Ash Cave is named after the huge pile of ashes found under the shelter by early settlers. The largest pile was recorded as being 100 feet long, 30 feet wide and 3 feet deep. The source of the ashes is unknown but is believed to be from Indian campfires built up over hundreds of years. One other belief is that the Indians were smelting silver or lead from the rocks. Still another theory claims that saltpeter was made in the cave. No matter the source, several thousand bushels of ashes were found. A test excavation of the ashes in 1877 revealed sticks, arrows, stalks of coarse grasses, animal bones in great variety, bits of pottery, flints and corn cobs.

It is obvious the cave was used for shelter by early inhabitants. The recess shelter also served as a workshop for Indians where maidens ground corn and prepared meals, and where braves fashioned arrow and spear points and skinned and dressed game. The cave provided a resting place for travelers along the main Indian trail which followed the valleys of Queer and Salt creeks. This trail connected the Shawnee villages and the Kanawha River region of West Virginia with their villages along the Scioto River at Chillicothe. The trail was used after the start of the frontier wars to march prisoners captured along the Ohio River to the Indian towns on the upper Scioto River. The old Indian trail is now State Route 56.

The Indian Salt Trail, from the Pickaway Plains to the salt springs where Jackson, Ohio is located, entered Hocking County near the Perry and Good Hope Townships line. It passed by Cantwell Cliffs, Rock House, Old Man’s Cave, Cedar Falls and Ash Cave. It was about 100 miles from one end of the trail to the other. The visitor walks along part of this trail from the parking lot to Ash Cave. The Indian salt workers would walk from their villages to the salt springs, where they would set up a salt camp. It took several days of grueling work to evaporate the salt water. The workers would then load the dry salt onto their backs and trudge the 100 miles back home.

The Ash Cave trail has been used by man in a recreational and commercial way for centuries. It was a communications link between Indian villages. It was a hunting trail for the Indian tribes who came to this area for elk, buffalo, deer and black bear. In more recent times, this trail became a part of the Buckeye Trail.

Ash Cave is the largest shelter cave in Ohio. Everyone who sees it is overwhelmed by its grandeur, and they vow to return.

More recent uses of Ash Cave were for camp and township meetings. Pulpit Rock, the largest slump block at the cave’s entrance served as the pulpit for Sunday worship service until a local church could be built. The cave lends itself well for large gatherings due to its enormous size and incredible acoustic qualities. In fact, two spots under the recess have the qualities of a “whispering gallery.”
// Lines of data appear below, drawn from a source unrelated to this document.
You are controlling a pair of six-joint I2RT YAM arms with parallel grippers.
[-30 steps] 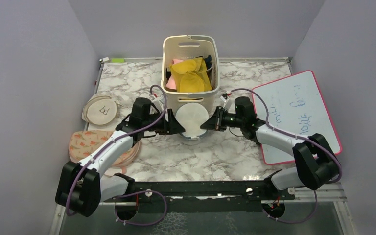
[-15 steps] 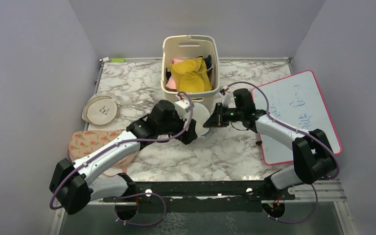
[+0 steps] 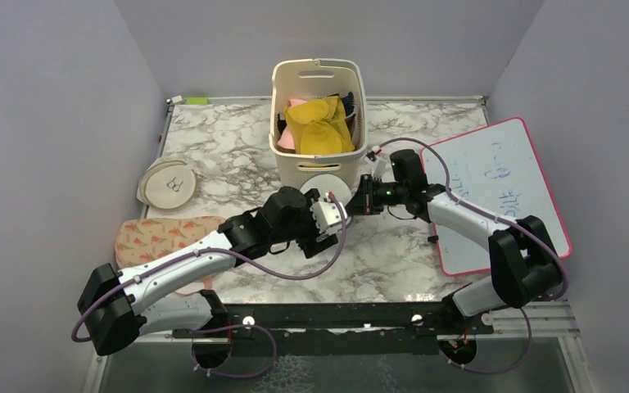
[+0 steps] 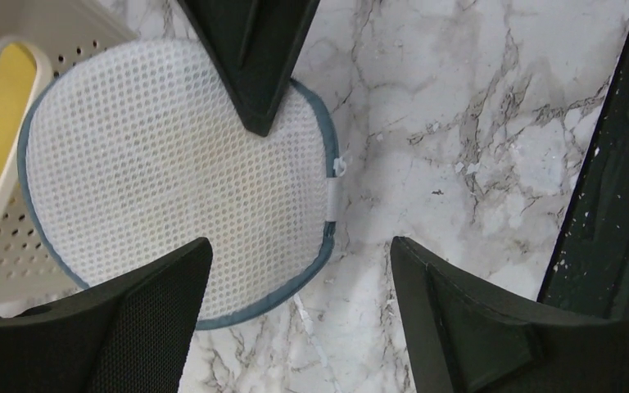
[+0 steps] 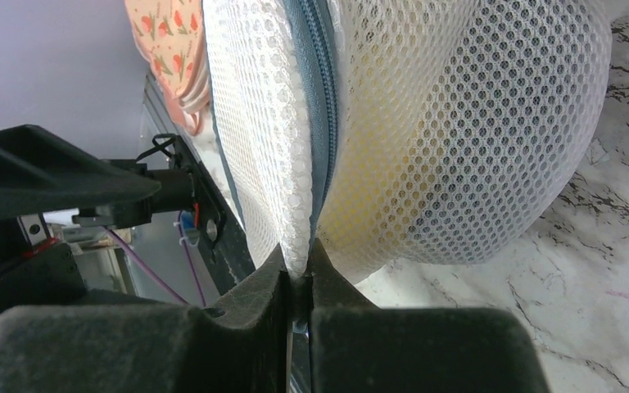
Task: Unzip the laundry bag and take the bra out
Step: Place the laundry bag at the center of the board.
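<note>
The laundry bag (image 3: 326,183), a round white mesh drum with a grey-blue zip trim (image 5: 320,98), stands on edge in front of the basket. My right gripper (image 3: 359,200) is shut on the bag's right rim, pinching mesh between its fingertips (image 5: 297,270). My left gripper (image 3: 328,223) hovers open on the near side of the bag and touches nothing. In the left wrist view the bag's face (image 4: 172,180) and its zip pull (image 4: 337,172) lie beyond my spread left gripper (image 4: 299,246), with the right gripper's black fingers (image 4: 254,65) on the bag's top edge. The bra is hidden.
A cream slotted basket (image 3: 319,65) behind the bag holds a yellow cloth (image 3: 319,124) and a pink cloth (image 3: 288,141). A beige round pouch (image 3: 168,184) and a floral pouch (image 3: 160,237) lie at the left. A pink-framed whiteboard (image 3: 495,184) lies at the right.
My left gripper let go of the bag's left rim, opened, and swung round to the bag's near side. The right gripper kept its hold and the bag shifted toward the basket.
</note>
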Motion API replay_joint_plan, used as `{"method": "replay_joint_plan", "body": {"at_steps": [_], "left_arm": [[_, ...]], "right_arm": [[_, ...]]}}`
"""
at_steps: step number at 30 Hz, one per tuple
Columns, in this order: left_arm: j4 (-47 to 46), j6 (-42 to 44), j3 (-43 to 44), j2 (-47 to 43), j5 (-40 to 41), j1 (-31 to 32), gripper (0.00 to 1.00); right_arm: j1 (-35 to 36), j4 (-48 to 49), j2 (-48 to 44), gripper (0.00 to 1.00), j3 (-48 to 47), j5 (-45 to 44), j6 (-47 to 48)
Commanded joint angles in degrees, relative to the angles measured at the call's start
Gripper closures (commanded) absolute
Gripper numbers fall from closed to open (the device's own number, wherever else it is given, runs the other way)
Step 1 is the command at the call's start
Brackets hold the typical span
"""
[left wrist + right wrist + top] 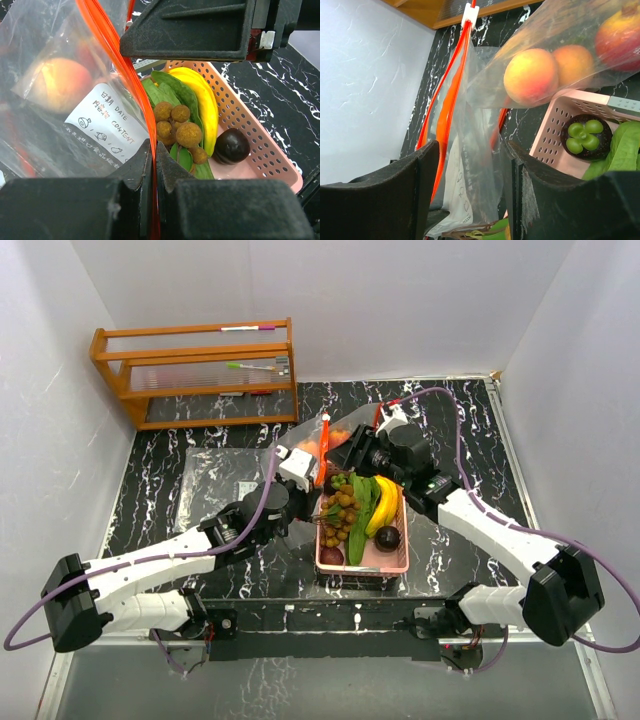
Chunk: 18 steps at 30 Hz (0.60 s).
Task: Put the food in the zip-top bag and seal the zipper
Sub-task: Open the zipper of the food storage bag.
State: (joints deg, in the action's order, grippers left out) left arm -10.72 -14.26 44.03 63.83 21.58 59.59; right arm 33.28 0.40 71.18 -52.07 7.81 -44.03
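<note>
The left arm (150, 570) reaches from near left toward the centre, the left gripper (154, 147) pinched tight on the zip-top bag (45, 125); the right arm (490, 525) stretches in from near right, the right gripper (470, 150) with its 2 fingers parted.

You can read a white label (102, 122) on the zip-top bag (45, 55): "DATE" and "CONTENT" in orange, each beside Chinese characters. The smaller print beneath is too blurred to read.
</note>
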Motion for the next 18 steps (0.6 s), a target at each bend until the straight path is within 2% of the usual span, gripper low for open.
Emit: {"method": "replay_joint_plan", "body": {"at_steps": [1,13,18], "left_arm": [[-2.1,-0.7,-0.2,-1.6,-0.7,-0.2,1.0],[-3.2,-0.8,0.5,-0.2,-2.5,-0.2,1.0],[-3.0,-1.0,0.2,0.1,-3.2,-0.2,1.0]], "right_arm": [[-0.1,4.2,-0.5,0.46,-3.0,1.7,-0.1],[0.3,2.6,3.0,0.48,-4.9,3.4,0.8],[1.1,3.8,3.8,0.53,-5.6,5.0,1.0]]}}
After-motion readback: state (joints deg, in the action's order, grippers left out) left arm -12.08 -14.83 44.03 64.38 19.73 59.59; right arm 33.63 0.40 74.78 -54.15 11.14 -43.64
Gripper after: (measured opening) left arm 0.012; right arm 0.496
John DeBoer,http://www.soundclick.com/johndeboer
 professional flutist pours out beautiful spirit enhanced music and has a magical connection to the Ash Cave Galleries.He has joined me in starting an annual mass prayer for the Earth Mother.
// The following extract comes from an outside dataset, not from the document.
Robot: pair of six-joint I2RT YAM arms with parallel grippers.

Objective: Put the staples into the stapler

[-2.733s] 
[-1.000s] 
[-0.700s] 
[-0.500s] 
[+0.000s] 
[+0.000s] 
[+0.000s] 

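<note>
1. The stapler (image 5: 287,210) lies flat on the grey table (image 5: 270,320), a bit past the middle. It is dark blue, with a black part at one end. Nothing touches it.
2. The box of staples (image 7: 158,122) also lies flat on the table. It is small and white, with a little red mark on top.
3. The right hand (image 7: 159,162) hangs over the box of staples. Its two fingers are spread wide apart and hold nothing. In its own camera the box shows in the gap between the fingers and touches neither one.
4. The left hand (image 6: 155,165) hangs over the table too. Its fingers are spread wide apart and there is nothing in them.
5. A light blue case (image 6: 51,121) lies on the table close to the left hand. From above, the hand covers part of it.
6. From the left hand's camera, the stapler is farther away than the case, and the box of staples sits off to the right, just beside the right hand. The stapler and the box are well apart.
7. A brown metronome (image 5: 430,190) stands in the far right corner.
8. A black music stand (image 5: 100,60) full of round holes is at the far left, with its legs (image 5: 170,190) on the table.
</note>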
The event is held on the Sunday of Mothers Day Weekend and begins with a potluck dinner at noon at the shelter house adjacent to the cave trail on the other side of State Route 56, and the prayer starts at 3 pm in the cave area. Ash Cave is located in the Hocking Hills State Park Approx. 10 miles off of State Route 33 in Logan Ohio on State Route 56 between the towns of Hue and South Bloomingville Ohio.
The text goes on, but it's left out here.